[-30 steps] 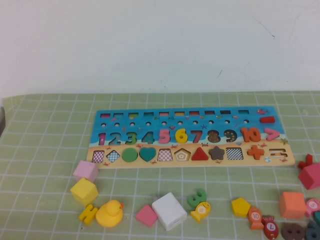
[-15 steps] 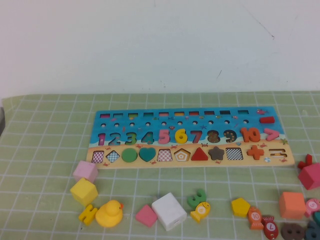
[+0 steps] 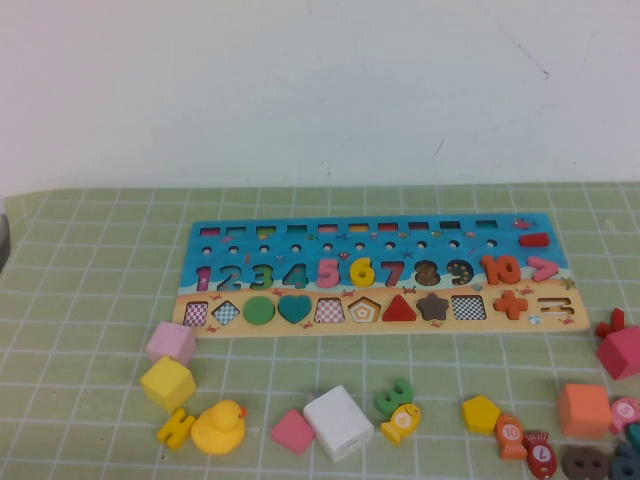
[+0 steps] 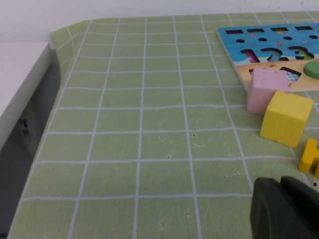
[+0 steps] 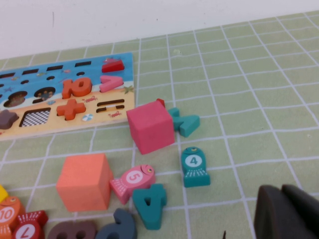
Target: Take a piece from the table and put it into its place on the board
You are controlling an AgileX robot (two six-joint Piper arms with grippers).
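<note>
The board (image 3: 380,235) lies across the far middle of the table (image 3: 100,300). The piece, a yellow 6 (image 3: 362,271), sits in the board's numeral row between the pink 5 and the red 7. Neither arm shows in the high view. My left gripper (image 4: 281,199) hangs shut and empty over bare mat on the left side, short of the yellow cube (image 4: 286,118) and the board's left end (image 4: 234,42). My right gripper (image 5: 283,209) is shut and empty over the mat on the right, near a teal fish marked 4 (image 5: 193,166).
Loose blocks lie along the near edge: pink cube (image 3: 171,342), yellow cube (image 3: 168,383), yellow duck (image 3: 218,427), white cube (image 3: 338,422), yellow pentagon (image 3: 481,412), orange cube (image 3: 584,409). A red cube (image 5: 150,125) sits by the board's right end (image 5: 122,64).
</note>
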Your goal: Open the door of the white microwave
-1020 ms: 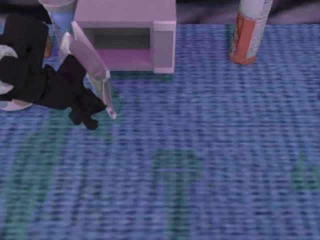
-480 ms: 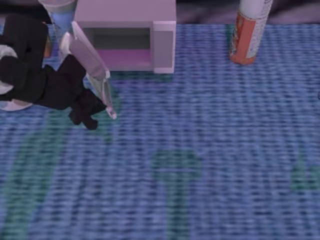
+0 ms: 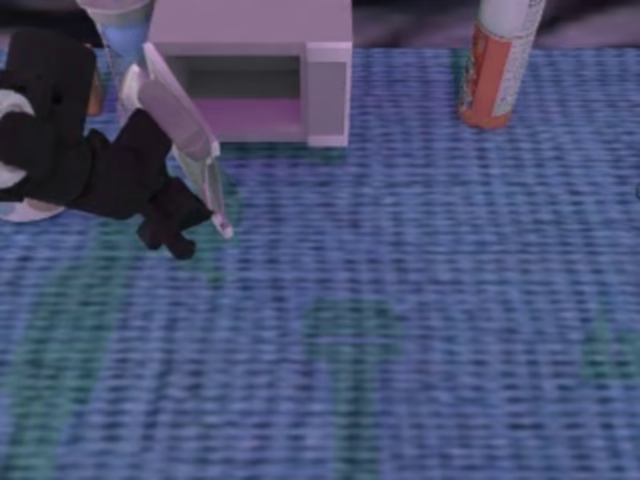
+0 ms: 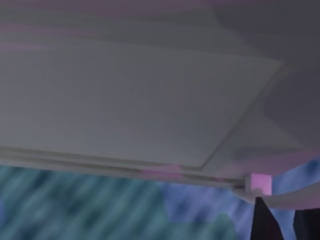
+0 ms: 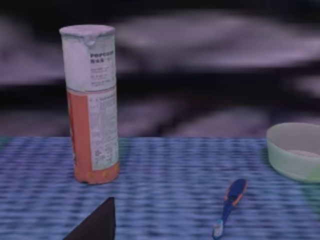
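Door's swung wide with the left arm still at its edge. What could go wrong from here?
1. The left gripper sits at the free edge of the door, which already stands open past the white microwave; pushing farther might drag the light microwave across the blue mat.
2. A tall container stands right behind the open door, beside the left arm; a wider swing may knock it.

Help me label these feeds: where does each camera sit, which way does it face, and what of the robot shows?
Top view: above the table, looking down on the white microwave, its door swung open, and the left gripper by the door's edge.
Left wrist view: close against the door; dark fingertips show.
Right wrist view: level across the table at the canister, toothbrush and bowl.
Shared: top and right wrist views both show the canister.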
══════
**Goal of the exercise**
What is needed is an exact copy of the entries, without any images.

**Answer below**
[-30 steps] 
[-15 steps] 
[+0 steps] 
[+0 steps] 
[+0 steps] 
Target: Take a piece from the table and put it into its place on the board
You are controlling an AgileX robot (two six-joint Piper arms with grippers).
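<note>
The board (image 3: 380,235) lies across the far middle of the table (image 3: 100,300). The piece, a yellow 6 (image 3: 362,271), sits in the board's numeral row between the pink 5 and the red 7. Neither arm shows in the high view. My left gripper (image 4: 281,199) hangs shut and empty over bare mat on the left side, short of the yellow cube (image 4: 286,118) and the board's left end (image 4: 234,42). My right gripper (image 5: 283,209) is shut and empty over the mat on the right, near a teal fish marked 4 (image 5: 193,166).
Loose blocks lie along the near edge: pink cube (image 3: 171,342), yellow cube (image 3: 168,383), yellow duck (image 3: 218,427), white cube (image 3: 338,422), yellow pentagon (image 3: 481,412), orange cube (image 3: 584,409). A red cube (image 5: 150,125) sits by the board's right end (image 5: 122,64).
</note>
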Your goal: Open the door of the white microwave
-1020 ms: 
-480 ms: 
+0 ms: 
+0 ms: 
+0 ms: 
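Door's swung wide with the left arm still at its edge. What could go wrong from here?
1. The left gripper sits at the free edge of the door, which already stands open past the white microwave; pushing farther might drag the light microwave across the blue mat.
2. A tall container stands right behind the open door, beside the left arm; a wider swing may knock it.

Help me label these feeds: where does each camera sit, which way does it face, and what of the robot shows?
Top view: above the table, looking down on the white microwave, its door swung open, and the left gripper by the door's edge.
Left wrist view: close against the door; dark fingertips show.
Right wrist view: level across the table at the canister, toothbrush and bowl.
Shared: top and right wrist views both show the canister.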

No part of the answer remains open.